The result was unexpected. The treated kidney developed visible necrosis in the cortex and clot formation in the calyx. The control kidney showed no injury. This was not visible in mice. It would have been visible in patients.
The company now had critical information: their vector causes acute renal injury at this dose via this delivery route. They could adjust dose, modify delivery, or reformulate before reaching the clinic. The protocol we developed for this evaluation has become their clinical delivery protocol
A biotech company had isolated a PKC activator from a tropical plant with potent anti-tumour activity. They wanted to use it for hepatic malignancies, but needed to understand how the liver would respond to direct injection.
We evaluated three doses against vehicle control over 24-hour perfusions in our LIVING-LIVER system. The study revealed something important: the drug's effects remained localised to the injection site, while the vehicle formulation caused diffuse injury throughout all lobes. This distinction, invisible in conventional testing, told them the drug itself was not the problem. The formulation was.
The liver maintained global metabolic function throughout, with complete drug clearance by six hours at lower doses. The company now has safety data to guide reformulation and identify therapeutic windows for clinical development.
A company developing mitochondrial transfer therapy wanted to know whether their approach could improve outcomes for damaged kidneys. Could donated mitochondria enhance recovery after the injury that occurs during organ preservation?
We tested multiple formulations and doses.
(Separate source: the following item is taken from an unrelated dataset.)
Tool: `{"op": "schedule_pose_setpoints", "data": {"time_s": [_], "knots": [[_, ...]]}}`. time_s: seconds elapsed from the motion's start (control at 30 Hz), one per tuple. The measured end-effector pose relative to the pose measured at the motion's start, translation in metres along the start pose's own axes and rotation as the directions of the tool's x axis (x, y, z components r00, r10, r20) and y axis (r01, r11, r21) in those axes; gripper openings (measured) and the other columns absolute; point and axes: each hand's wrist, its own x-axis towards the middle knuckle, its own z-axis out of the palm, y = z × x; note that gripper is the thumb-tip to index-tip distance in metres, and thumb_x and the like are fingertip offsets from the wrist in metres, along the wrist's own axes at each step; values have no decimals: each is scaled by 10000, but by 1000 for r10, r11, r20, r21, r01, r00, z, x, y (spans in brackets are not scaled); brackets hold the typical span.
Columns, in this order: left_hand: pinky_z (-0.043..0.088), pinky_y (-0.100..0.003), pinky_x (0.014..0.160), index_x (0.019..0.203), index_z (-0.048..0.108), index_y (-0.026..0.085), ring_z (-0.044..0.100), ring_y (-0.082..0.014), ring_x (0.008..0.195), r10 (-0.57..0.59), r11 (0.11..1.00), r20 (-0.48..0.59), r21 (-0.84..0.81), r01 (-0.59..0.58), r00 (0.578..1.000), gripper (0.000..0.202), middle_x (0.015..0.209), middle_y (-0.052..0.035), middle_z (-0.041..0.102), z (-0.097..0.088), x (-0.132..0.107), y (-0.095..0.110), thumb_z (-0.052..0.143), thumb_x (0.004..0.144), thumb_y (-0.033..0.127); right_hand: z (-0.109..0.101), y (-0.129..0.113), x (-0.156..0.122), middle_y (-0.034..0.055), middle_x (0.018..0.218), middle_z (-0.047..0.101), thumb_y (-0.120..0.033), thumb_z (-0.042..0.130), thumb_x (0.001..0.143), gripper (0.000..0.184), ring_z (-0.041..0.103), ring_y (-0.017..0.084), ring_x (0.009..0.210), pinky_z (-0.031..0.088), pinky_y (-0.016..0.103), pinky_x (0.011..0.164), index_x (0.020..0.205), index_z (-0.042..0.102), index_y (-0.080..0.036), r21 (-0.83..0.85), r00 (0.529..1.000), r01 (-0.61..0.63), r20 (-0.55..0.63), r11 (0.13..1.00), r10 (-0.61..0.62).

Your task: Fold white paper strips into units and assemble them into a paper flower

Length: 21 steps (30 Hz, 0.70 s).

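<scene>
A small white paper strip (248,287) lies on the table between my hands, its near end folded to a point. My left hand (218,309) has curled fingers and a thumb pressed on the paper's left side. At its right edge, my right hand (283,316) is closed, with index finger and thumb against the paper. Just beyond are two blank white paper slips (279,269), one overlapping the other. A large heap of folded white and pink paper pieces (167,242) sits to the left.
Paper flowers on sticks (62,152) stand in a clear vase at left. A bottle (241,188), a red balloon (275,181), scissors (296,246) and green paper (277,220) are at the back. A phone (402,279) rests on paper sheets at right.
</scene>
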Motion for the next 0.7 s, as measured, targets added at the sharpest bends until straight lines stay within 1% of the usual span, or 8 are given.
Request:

Kidneys underwent 30 minutes of warm ischaemia and 24 hours of cold storage before 18 hours of reperfusion. One formulation at higher dose showed enhanced blood flow, improved metabolic activity, and better electrolyte balance. Another formulation improved filtration efficiency.
The effects were not universal across all treatments. That was the point. The company learned which formulation works, at what dose, and why. They can now focus development on what the data supports.
A regenerative medicine company developing therapeutic extracellular vesicles needed to know where their EVs go when delivered to a kidney, and whether they cause harm
We perfused kidneys with fluorescently labelled EVs and tracked their distribution. Histological analysis showed EV deposits within glomeruli, inside vessel walls, and in intracellular spaces. Critically, we found no adverse effects: no biochemical derangement, no change in metabolic performance, no difference in haemodynamics between treated and control kidneys
This was the first time the company had seen exactly where their therapy localises in a functioning organ. They also had confirmation of safety across every parameter we measured.
A company developing lipid nanoparticle therapeutics for liver-targeted gene editing needed comprehensive safety evaluation beyond what conventional models could provide.
We ran 30-hour perfusions comparing their LNP formulation against controls, monitoring haemodynamics, metabolic function, liver enzymes, and inflammatory responses across 17 mediators. The extended timeframe allowed us to distinguish immediate treatment effects from delayed responses, and therapy-specific changes from perfusion duration effects.
The company received a complete safety profile: which parameters changed, when, by how much, and whether changes were transient or sustained. Data to support their regulatory submissions and inform clinical development.